Treatment of manifestations: When possible, management by a multidisciplinary team at a Comprehensive Gaucher Center. For persons not receiving enzyme replacement therapy (ERT) or substrate reduction therapy (SRT), symptomatic treatment includes partial or total splenectomy for massive splenomegaly and thrombocytopenia. Supportive care for all affected individuals may include: transfusion of blood products for severe anemia and bleeding, analgesics for bone pain, joint replacement surgery for relief from chronic pain and restoration of function, and oral bisphosphonates and calcium for osteoporosis. Prevention of primary manifestations: ERT is usually well tolerated and provides sufficient exogenous enzyme to overcome the block in the catabolic pathway, clearing the stored substrate, GL1, and thus reversing hematologic and liver/spleen involvement.

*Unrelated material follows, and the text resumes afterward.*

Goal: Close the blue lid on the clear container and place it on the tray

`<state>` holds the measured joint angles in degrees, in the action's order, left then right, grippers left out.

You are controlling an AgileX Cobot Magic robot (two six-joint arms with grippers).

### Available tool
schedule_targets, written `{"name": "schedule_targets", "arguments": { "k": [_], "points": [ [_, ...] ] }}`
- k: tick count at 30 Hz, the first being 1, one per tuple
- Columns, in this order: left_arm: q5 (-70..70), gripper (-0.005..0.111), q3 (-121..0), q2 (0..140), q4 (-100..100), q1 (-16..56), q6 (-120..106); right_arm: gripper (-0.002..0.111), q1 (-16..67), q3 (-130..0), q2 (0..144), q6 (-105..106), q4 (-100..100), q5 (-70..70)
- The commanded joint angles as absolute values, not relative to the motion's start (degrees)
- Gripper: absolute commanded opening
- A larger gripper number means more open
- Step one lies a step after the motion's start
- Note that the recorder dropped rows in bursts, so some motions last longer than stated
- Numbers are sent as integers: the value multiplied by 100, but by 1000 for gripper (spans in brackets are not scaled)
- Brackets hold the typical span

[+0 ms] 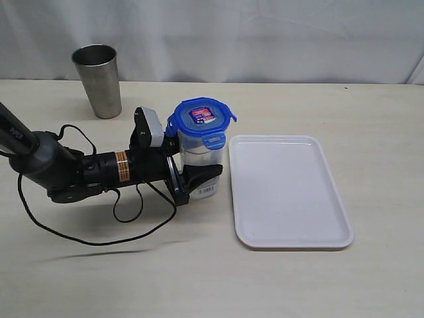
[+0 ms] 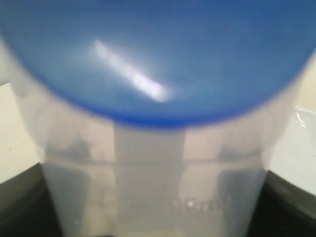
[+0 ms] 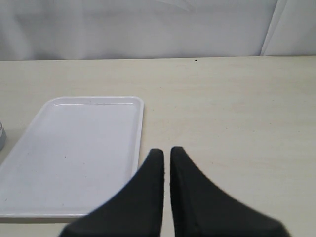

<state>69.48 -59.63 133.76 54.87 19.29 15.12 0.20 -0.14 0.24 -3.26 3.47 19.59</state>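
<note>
The clear container (image 1: pixel 199 156) stands upright on the table just left of the white tray (image 1: pixel 285 192). The blue lid (image 1: pixel 201 118), with its red-and-white sticker, sits on top of it, and one side flap juts out towards the tray. My left gripper (image 1: pixel 204 173) reaches in low from the left and is shut on the container's lower body. In the left wrist view the container (image 2: pixel 148 168) and lid (image 2: pixel 163 54) fill the picture, with a dark finger (image 2: pixel 19 207) at each side. My right gripper (image 3: pixel 167 151) is shut on nothing, over bare table beside the tray (image 3: pixel 74 148).
A grey steel tumbler (image 1: pixel 98 79) stands at the back left. The left arm's black cable (image 1: pixel 126 225) loops over the table in front of it. A white curtain backs the table. The right arm does not show in the exterior view.
</note>
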Motion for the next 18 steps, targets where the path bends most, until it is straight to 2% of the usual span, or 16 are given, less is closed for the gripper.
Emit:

Although bone marrow transplantation (BMT) had been undertaken in individuals with severe GD, primarily those with chronic neurologic involvement (GD type 3), this procedure has been largely superseded by ERT. Miglustat may be indicated in symptomatic individuals with GD type 1 who are not able to receive ERT. Prevention of secondary complications: The use of anticoagulants in individuals with severe thrombocytopenia and/or coagulopathy should be discussed with a hematologist to avoid the possibility of excessive bleeding. Surveillance: Recommendations for comprehensive serial monitoring have been published by the International Collaborative Gaucher Group Registry (ICGG) and other groups. Agents/circumstances to avoid: Nonsteroidal anti-inflammatory drugs (NSAIDs) in individuals with moderate to severe thrombocytopenia. Evaluation of relatives at risk: It is appropriate to offer testing to asymptomatic at-risk relatives so that those with glucocerebrosidase enzyme deficiency, or two disease-causing alleles, can benefit from early diagnosis and treatment if indicated.


Gaucher disease (GD) is inherited in an autosomal recessive manner. At conception, each sib of an affected individual has a 25% chance of being affected, a 50% chance of being an asymptomatic carrier, and a 25% chance of being unaffected and not a carrier. Targeted mutation analysis can be used to detect carriers in high-risk populations (e.g., Ashkenazi Jewish persons). Because the carrier frequency for GD in certain populations is high (e.g., 1:18 in individuals of Ashkenazi Jewish heritage) and the N370S/N370S phenotype is variable, individuals who undergo carrier testing may be identified as being homozygous. Prenatal testing for pregnancies at increased risk is possible using assay of glucocerebrosidase enzymatic activity and molecular genetic testing when both disease-causing mutations in a family are known.